Real time analysis (RTA) v3.4.4 software was used for base calling. Raw read zipped files were analyzed through a pipeline built using NextFlow48, which integrates Burrows-Wheeler Aligner (BWA)49 for reads mapping to the C. glabrata CBS138 genome sequence50,51, downloaded (on 4/30/2020) from Candida Genome Database51. The Genome Analysis Toolkit (GATK)52 was used for deduplicating and sorting of mapped reads, variant calling and filtering after a base quality score recalibration (BQSR). SnpEff was employed for variant annotation53. VCF variant files from all strains were merged using BCFTOOLS54, and a whole genome multiple sequence alignment (MSA) was extracted from the multi-sample VCF file using VCF2MSA python script (https://github.com/tkchafin/vcf2msa.py). All aligned contigs were then merged and converted to a phylip format using a perl script (https://github.com/nylander/catfasta2phyml). A phylogenomic tree was built using FastTree55 or RaxML56. The tree topology was manipulated in Geneious (Biomatters Ltd, Auckland, New Zealand), iTol v657, or Adobe Illustrator (Adobe Inc., San Jose, CA).
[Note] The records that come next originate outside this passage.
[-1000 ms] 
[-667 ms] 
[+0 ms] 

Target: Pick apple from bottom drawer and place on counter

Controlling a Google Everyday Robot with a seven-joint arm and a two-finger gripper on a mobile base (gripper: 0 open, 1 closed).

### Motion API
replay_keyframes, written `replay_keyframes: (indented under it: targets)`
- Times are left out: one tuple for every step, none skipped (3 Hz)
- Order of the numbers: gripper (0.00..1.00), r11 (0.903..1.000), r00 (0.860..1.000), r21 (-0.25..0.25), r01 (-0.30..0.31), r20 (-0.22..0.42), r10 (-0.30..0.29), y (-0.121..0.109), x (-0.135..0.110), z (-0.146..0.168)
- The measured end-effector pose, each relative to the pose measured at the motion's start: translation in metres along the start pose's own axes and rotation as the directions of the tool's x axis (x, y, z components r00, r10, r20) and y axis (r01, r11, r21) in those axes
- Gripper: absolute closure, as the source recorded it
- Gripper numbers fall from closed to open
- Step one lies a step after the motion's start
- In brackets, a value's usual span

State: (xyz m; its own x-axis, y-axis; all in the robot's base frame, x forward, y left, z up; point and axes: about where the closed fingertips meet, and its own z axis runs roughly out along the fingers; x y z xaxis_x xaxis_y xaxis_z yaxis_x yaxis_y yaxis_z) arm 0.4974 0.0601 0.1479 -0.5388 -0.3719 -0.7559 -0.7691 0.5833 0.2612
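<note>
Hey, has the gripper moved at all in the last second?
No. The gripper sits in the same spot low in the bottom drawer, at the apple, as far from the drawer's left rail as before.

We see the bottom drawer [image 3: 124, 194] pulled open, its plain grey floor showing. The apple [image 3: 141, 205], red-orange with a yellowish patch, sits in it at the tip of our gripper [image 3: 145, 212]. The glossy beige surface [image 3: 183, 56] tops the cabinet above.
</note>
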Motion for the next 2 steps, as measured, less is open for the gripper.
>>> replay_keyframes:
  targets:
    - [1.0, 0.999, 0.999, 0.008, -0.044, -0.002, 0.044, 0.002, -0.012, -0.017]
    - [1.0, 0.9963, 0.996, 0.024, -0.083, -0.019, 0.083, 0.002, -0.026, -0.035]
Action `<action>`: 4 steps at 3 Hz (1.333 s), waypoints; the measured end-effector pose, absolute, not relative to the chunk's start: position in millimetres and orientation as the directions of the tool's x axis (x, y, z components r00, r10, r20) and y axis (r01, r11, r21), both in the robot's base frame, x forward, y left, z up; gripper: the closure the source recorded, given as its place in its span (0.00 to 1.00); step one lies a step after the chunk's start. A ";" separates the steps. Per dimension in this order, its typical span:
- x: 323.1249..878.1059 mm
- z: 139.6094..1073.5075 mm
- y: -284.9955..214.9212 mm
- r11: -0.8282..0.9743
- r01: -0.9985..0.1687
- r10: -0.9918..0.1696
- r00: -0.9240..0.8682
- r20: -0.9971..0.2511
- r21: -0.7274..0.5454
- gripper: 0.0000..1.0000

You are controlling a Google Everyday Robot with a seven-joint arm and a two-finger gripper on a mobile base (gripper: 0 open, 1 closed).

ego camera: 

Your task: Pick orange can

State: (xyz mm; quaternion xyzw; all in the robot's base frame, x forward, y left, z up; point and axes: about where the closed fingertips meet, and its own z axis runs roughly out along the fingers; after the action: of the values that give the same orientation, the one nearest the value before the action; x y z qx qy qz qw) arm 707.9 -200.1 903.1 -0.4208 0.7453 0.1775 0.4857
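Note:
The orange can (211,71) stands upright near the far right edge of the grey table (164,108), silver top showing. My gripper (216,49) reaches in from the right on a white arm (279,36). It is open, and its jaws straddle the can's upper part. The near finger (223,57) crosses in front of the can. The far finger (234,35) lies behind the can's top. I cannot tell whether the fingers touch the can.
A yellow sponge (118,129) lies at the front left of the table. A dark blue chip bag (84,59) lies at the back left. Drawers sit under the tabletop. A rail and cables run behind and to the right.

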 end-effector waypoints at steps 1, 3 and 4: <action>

We determined the sequence type (ST) for all strains using PubMLST (https://pubmlst.org/). We selected gene variants that were called in one or more strains, but not all strains within each patient. We focused on variants associated with non-synonymous amino acid substitutions, disrupted start or stop codons, and frameshift insertions or deletions. Genes corresponding to variants were analyzed for enrichment in the Candida Genome Database51.
Gene deletions/duplications were analyzed using two strategies. The first employed GENOME-Strip58 and was based on coverage depth in addition to information from split reads, paired reads, and the assembly of reads. In the second strategy, we employed a Nextflow pipeline that performs de novo assembly of long reads from the representative of each patient’s strains using FLYE59. Short reads were mapped to the representative strain’s assembly using BWA, and Pilon60 was used for error correction and to polish and produce the final assembly. Assembled genomes within each patient were aligned using progressiveMauve61. Alignments were visually inspected in Mauve to detect gene deletions/duplications. D-Genies was used to generate genome similarity dot plots62.
To estimate mitochondrial copy number for each strain, we first used GSUTILS scripts from GENOME-STRIP. We then used quantitative PCR, with COX1 as target for a mitochondrial gene and ACT1 for control (Supplementary Table 5). Amplification was performed using Maxima SYBR Green qPCR Master Mix (Fisher Scientific FERK0223).
All programs in this project were run using University of Pittsburgh Center for Research Computing resources.
Reverse transcription-quantitative PCR
RNA was harvested from yeast cells in exponential growth in YPD broth using the RiboPure RNA purification kit for yeast (Invitrogen AM1924), and then treated with DNaseI. cDNA was synthesized using Verso cDNA synthesis kit (Fisher Scientific AB1453A). Genomic DNA contamination was checked by PCR with primers flanking the intron of C. glabrata ACT1. Primers used throughout the study are listed in Supplementary Table S546,63,64. Quantitative PCR with SYBR Green qPCR Master Mix (Fisher Scientific FERK0223) was performed with 1:10 diluted cDNA. Target gene expression was calculated using the ΔΔCT method, with normalization to housekeeping genes ACT1 and Cg18S. Data are shown as mean with standard error of mean (SEM) of at least 3 independent experiments.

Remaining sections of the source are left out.